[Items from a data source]
----

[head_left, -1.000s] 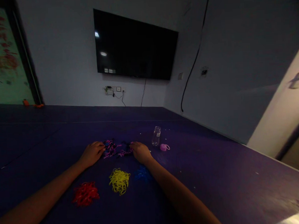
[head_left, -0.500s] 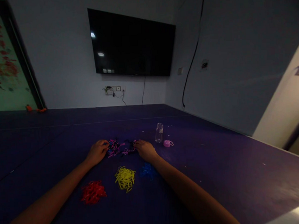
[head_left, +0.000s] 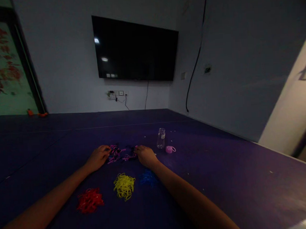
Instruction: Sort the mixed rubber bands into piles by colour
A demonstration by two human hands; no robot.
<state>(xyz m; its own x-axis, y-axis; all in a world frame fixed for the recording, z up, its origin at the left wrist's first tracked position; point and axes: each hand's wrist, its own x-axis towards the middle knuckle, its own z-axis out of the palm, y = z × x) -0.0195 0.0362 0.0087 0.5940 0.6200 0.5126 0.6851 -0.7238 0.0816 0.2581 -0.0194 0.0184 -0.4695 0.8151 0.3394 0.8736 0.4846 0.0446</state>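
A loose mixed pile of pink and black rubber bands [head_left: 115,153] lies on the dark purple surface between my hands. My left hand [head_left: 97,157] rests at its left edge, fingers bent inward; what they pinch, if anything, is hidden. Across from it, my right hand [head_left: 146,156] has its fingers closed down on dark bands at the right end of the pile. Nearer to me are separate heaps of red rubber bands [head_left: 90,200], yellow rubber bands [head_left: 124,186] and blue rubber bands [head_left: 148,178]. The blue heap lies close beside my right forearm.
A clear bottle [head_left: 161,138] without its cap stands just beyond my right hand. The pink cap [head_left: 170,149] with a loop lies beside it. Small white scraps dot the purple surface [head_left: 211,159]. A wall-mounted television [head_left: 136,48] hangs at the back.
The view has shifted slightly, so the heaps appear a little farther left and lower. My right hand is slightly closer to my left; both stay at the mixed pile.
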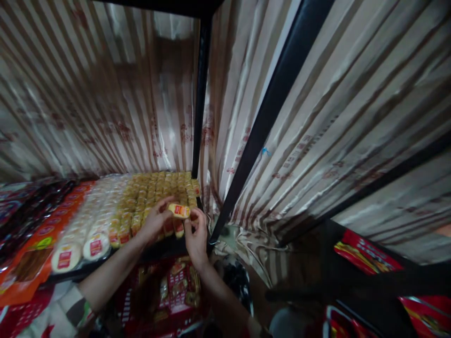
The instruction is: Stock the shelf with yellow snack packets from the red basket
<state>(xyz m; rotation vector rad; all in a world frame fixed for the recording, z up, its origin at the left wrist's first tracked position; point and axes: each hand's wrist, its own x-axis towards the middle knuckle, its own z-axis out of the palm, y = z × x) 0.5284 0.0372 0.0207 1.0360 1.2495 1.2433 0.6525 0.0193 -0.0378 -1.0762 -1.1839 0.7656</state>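
Observation:
A small yellow snack packet with a red label is held up between my two hands, above the front right of the shelf. The fingers of my left hand pinch its left end. My right hand grips the right end between thumb and fingers. Behind and beneath the hands stand tight rows of similar yellow packets. Below my forearms sits a red basket with more small wrapped packets in it.
Left of the yellow rows lie rows of round white packets, then orange bags and dark packages. A black post rises right of my right hand, before striped curtains. Red packets lie on a rack at lower right.

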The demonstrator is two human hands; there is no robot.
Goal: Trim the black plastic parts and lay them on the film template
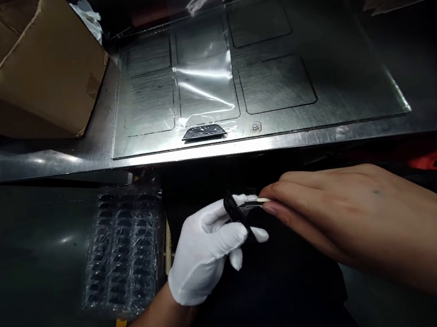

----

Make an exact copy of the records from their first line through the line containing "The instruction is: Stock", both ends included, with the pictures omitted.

* [Response to this task]:
[head_left, -1.000s] 
[head_left, -0.500s] 
[head_left, +0.000s] 
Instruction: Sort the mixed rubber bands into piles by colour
A demonstration by two human hands; no robot.
<state>(xyz m; its own x-axis, y-axis; all in a world frame fixed for the recording, z up, its origin at the left wrist's first tracked position; point and axes: each hand's wrist, its own x-axis towards the middle knuckle, its own z-axis out of the palm, y = z × x) -0.0195 0.0362 0.0087 0.5940 0.6200 0.5126 0.6851 -0.7238 0.0816 0.2581 -0.0194 0.0184 -0.4695 0.8151 0.3394 0.8736 0.4846 0.0446</state>
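A loose mixed pile of pink and black rubber bands [head_left: 115,153] lies on the dark purple surface between my hands. My left hand [head_left: 97,157] rests at its left edge, fingers bent inward; what they pinch, if anything, is hidden. Across from it, my right hand [head_left: 146,156] has its fingers closed down on dark bands at the right end of the pile. Nearer to me are separate heaps of red rubber bands [head_left: 90,200], yellow rubber bands [head_left: 124,186] and blue rubber bands [head_left: 148,178]. The blue heap lies close beside my right forearm.
A clear bottle [head_left: 161,138] without its cap stands just beyond my right hand. The pink cap [head_left: 170,149] with a loop lies beside it. Small white scraps dot the purple surface [head_left: 211,159]. A wall-mounted television [head_left: 136,48] hangs at the back.
The view has shifted slightly, so the heaps appear a little farther left and lower. My right hand is slightly closer to my left; both stay at the mixed pile.
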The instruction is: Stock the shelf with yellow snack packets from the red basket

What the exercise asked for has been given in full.